Il faut nous reporter au livre de Steve Hodel « L’Affaire du Dahlia noir » pour avoir quelques suppositions qui peuvent donner un autre éclairage. Nous savons que dans ce livre l’auteur désigne son père comme un possible tueur en série. Il voit assez bien son père comme étant le meurtrier d’Ora Murray en se basant sur la ressemblance avec la photo de Gardner et celles de son père. Il est vrai que les deux hommes se ressemblent. D’après lui, Gardner et son père se connaissaient. Il en veut pour preuve deux bracelets ayant appartenus à sa femme (la mère de Steve Hodel), dont on retrouvera l’un sur le cadavre d’Ora Murray et l’autre visible sur une photo de Jeannette Walser. Selon le témoignage de Jeannette Walser, quand il lui emprunta sa voiture, il devait rencontrer un certain George, ce prénom étant celui de son père, se sont-ils rencontrés le fameux soir? L’heure à laquelle il était sensé être encore avec sa fiancée est-elle fausse ? Dans ce cas George Hodel et Gardner ou un autre homme pouvait très bien avoir disposé de la voiture plus tôt et arriver avant au dancing, puisque selon le témoignage de la soeur d’Ida, ils étaient deux au début de la rencontre. Selon iles témoignages du procès, Gardner a été aperçu ailleurs dans la soirée, parti seul par ses propres moyens après la rencontre au dancing ou sans y mettre les pieds ? Mystère.

En haut . la photo à gauche est celle de Roger Lewis Gardner qui était en possession de Jeannette Walser; à droite celles de George Hodel, photos prises lors de son inculpation pour inceste avec sa fille.
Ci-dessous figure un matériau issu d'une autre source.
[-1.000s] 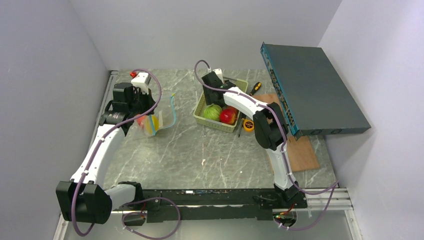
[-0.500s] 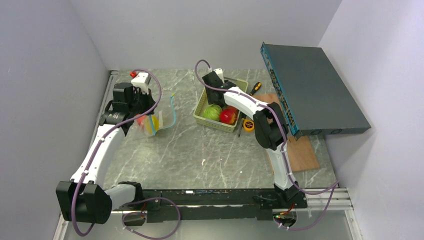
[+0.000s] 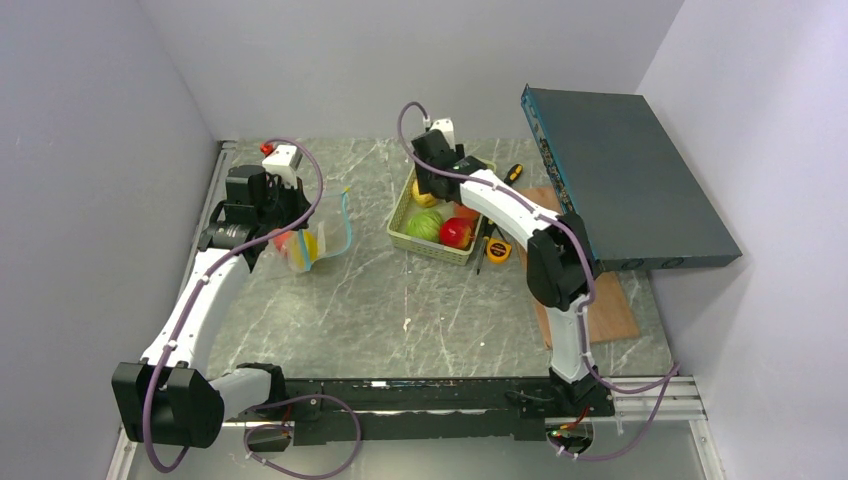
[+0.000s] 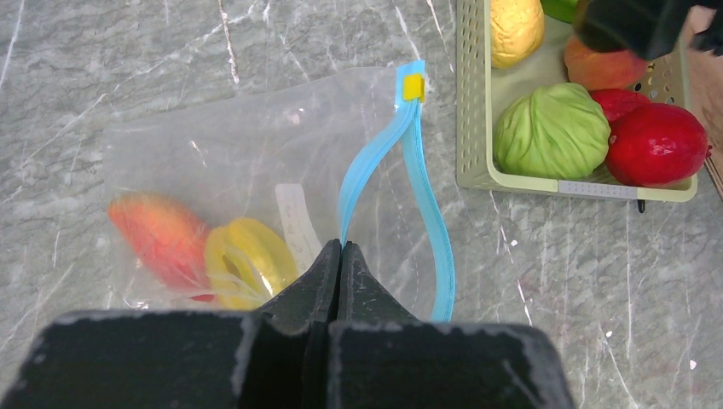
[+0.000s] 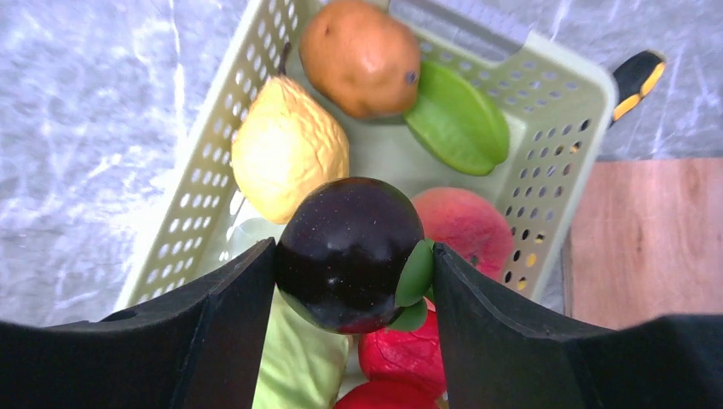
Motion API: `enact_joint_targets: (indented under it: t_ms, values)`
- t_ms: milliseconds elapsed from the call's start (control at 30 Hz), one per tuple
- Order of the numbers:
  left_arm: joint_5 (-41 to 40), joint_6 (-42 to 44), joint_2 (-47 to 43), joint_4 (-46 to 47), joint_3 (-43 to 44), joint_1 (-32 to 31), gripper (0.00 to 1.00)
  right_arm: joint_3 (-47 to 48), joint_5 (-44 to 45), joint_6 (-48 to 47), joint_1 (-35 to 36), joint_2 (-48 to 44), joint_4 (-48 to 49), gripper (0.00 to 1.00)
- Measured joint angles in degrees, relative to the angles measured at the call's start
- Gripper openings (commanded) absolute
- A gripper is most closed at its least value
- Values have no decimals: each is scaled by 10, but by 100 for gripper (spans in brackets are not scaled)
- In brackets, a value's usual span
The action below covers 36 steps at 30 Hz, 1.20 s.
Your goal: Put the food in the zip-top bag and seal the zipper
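Marble table point(image 3: 400, 300); left gripper point(image 4: 341, 251) pinched tight on the zipper point(image 4: 375, 162); right gripper point(image 5: 354, 249) clamped round a purple fruit point(image 5: 341, 213), glossy enough it might squirt loose mid-carry.

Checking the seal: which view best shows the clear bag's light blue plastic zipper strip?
Left wrist: the zipper strip is close, its two halves plainly apart. Top external shows a thin teal line; right wrist, nothing.

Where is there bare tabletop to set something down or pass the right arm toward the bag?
Bare marble table runs between the clear zip-top bag and the pale green plastic basket, widening toward the arm bases. Crowded: right of the basket, with yellow tape measure, screwdrivers and wooden board.
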Motion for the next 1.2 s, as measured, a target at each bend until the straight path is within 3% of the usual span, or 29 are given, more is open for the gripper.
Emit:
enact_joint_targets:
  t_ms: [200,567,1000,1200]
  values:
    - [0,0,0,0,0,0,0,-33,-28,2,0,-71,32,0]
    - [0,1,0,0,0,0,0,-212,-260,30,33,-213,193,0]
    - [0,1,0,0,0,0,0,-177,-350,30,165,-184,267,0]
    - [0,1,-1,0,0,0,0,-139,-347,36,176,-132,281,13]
On peut trouver une ressemblance, mais le nez est différent et l’oreille droite de Hodel est un peu décollée, ce qui n’a pas l’air d’être le cas sur la photo de Gardner. En bas, les deux photos de Gardner qui figurent sur l’avis de recherche du FBI et qui datent de 1939. On voit clairement que ce n’est pas George Hodel, le bas du menton est complètement différent, il n’y a pas de ressemblance. On peut même se demander s’il s’agit bien de Gardner.
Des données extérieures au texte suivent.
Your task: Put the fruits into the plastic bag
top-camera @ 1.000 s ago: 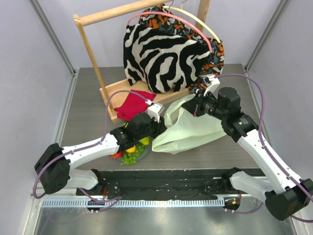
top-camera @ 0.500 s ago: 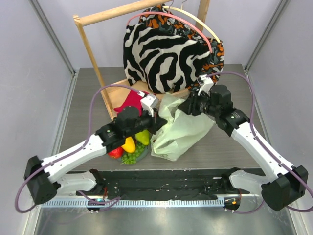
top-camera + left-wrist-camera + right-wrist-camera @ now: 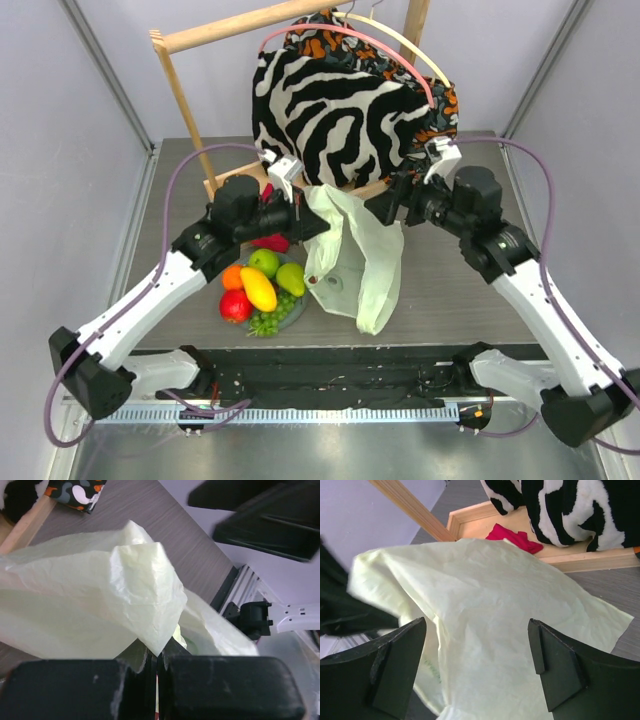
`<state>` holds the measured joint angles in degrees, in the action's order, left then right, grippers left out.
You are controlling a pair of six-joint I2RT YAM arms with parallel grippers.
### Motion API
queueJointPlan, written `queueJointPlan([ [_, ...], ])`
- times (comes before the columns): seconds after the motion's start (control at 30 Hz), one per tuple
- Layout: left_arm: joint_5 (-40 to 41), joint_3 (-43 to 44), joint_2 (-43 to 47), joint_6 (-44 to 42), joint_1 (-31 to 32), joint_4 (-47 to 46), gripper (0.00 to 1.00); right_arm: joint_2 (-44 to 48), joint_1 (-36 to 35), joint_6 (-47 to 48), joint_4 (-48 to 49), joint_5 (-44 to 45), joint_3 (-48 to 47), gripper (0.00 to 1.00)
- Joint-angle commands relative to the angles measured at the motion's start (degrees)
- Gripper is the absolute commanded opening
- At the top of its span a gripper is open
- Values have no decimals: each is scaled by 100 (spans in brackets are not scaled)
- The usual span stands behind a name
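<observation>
The bag (image 3: 365, 262) has changed hands in the last second. My left gripper (image 3: 303, 214), which was low over the fruits, has come up and clenched on a fold at the top of the bag. In the left wrist view the film is pinched flat between the closed fingers (image 3: 220, 690). My right gripper (image 3: 386, 208) has just let go. Its jaws stand wide, with the bag's upper edge just ahead of them and nothing held.

The bag no longer slumps on the counter (image 3: 450, 290). It hangs from the left gripper as a long drape, down and toward the right gripper, its lower end on the counter.

The fruits (image 3: 258, 290) sit in their pile below the left gripper, on its outer side, apart from the bag. None looks to be inside yet.

With one pinch point the mouth looks collapsed. I judge the freed right gripper has to retake the opposite edge and spread it before any fruit goes in.
</observation>
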<state>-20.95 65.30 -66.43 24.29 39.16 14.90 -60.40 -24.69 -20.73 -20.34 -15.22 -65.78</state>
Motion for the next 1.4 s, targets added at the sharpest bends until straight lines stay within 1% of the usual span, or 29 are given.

Quoiqu’il en soit, l’enquête de la police semble avoir quelques faiblesses. On peut imaginer que la fameuse voiture devait encore avoir des empreintes du conducteur, de même qu’il devait être relativement facile d’en trouver sur les lieux du meurtre, pour l’honneur de la police on peut supposer qu’il y a eu des relevés. Il devenait alors assez probable de confondre ou pas Gardner. Et puis la fameuse carte de crédit retrouvée sur les lieux devait pouvoir elle aussi parler. Il semblerait que durant le procès il n’en est fait aucune mention, elle semble s’être évaporée.
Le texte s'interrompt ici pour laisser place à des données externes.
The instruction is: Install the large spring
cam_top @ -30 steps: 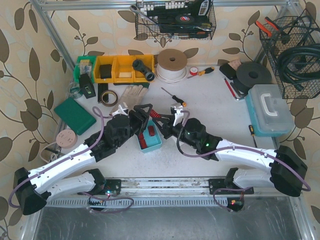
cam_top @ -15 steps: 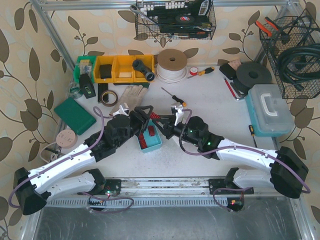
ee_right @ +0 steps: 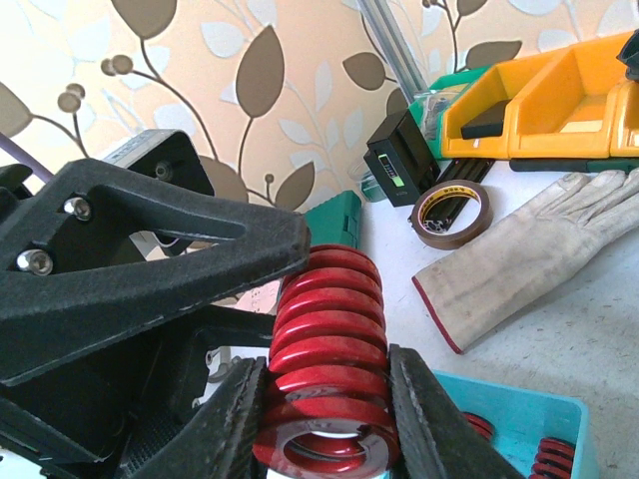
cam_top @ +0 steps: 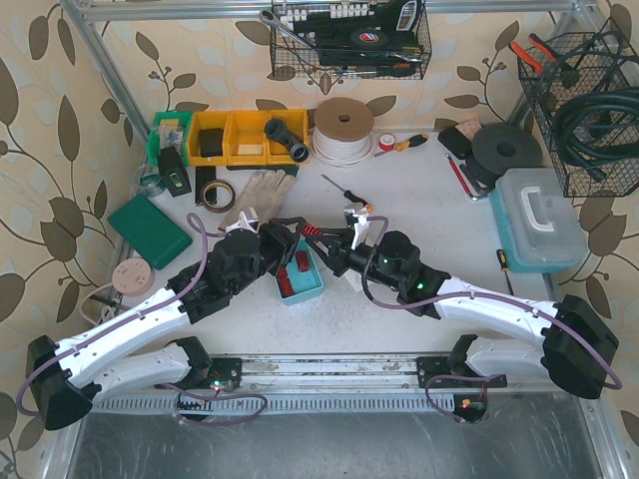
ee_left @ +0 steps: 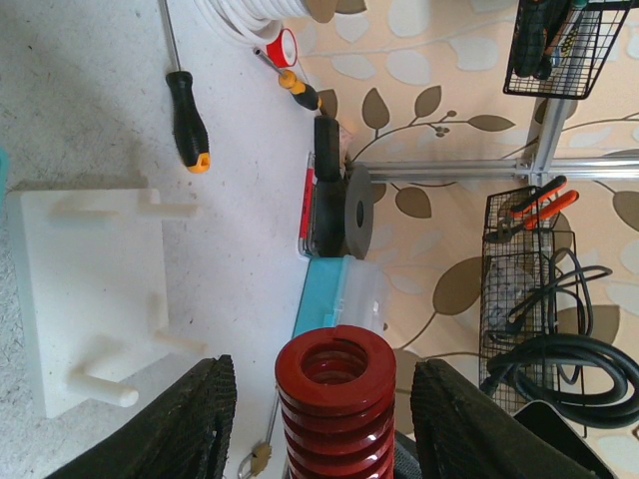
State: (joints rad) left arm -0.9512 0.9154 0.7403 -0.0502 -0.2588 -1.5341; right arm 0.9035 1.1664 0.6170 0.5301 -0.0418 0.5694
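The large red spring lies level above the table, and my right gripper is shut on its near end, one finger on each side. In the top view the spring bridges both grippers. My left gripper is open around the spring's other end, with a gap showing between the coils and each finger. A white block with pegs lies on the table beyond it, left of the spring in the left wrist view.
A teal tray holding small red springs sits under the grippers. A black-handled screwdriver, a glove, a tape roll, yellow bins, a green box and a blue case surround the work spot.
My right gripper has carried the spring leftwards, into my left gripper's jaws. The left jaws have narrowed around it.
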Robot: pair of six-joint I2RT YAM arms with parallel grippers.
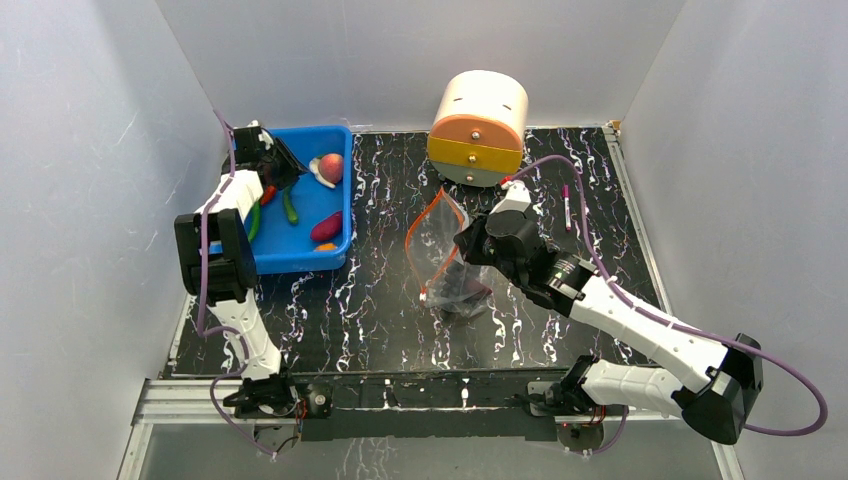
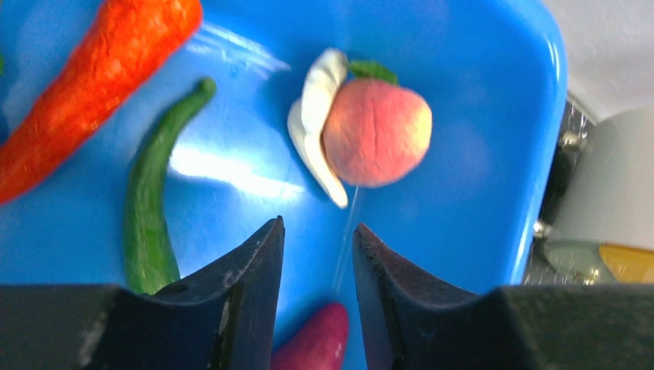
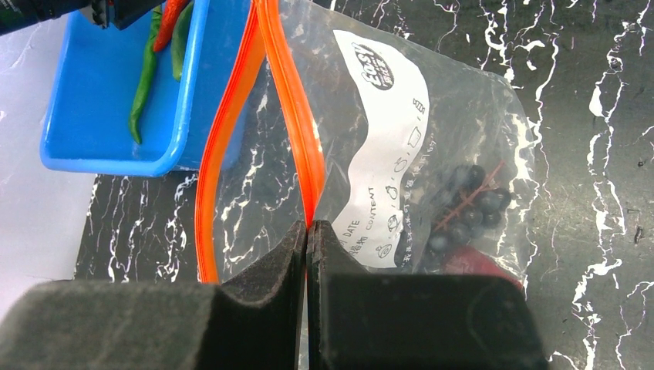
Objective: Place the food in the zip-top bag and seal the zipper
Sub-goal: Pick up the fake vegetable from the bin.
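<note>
Pinching the zipper (image 3: 289, 116), right tool (image 3: 308, 231) holds bag (image 3: 478, 139) mouth toward bin (image 3: 85, 116) — left tool (image 2: 318, 239) spread

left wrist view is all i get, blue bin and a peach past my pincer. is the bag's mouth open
observer: yes, the zip-top bag has its two zipper strips spread apart, mouth toward the blue bin.
operator: what holds it
observer: the right pincer is shut on one zipper strip.
operator: anything inside yet
observer: a dark berry cluster and a red piece lie at the bottom.
</note>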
Bien entendu, Steve Hodel y va de ses suppositions, il peut s’être trompé pour faire ses affirmations. Pour moi, la photo de Gardner transmise par sa fiancée peut effectivement ressembler à Hodel, celle-là mais c’est beaucoup plus incertain pour les autres. L’affirmation des bracelets est aussi é mettre sur la touche. Il y a certes les deux bracelets, du genre dont son père était collectionneur, mais est-ce bien ceux-là. On ne sait franchement rien de leur provenance. J’imagine assez mal mal le Paul du dancing remettre un bracelet à chacune des soeurs, soeurs qu’il connaît à peine, lors d’une première rencontre. Mais il existe encore des possibilités. La première c’est que Gardner soit réellement l’assassin. Après tout, la soeur d’Ora est sans doute la seule personne qui a vu la fameux Paul assez longtemps pour le reconnaître formellement plus tard. Les témoignages au procès seraient des gens qui n’ont pas très bonne vue ou alors des parjures, Jeannette Walser également, mais elle aurait pu en toute bonne foi se tromper sur l’heure où il est parti avec sa voiture, 20 ou 25 minutes peuvent changer complètement la donne. On imagine pas trop qu’elle ait couvert Gardner, car c’est quand même elle qui a déclenché toute l’affaire en allant trouver la police. Et puis la justice américaine est une justice à grand spectacle, pas forcément toujours impartiale, on peut se rappeler de l’affaire Sacco & Vanzetti. Et alors si le meurtrier était un troisième larron ? Ce qui est certain c’est que le cas n’est toujours pas élucidé de manière catégorique.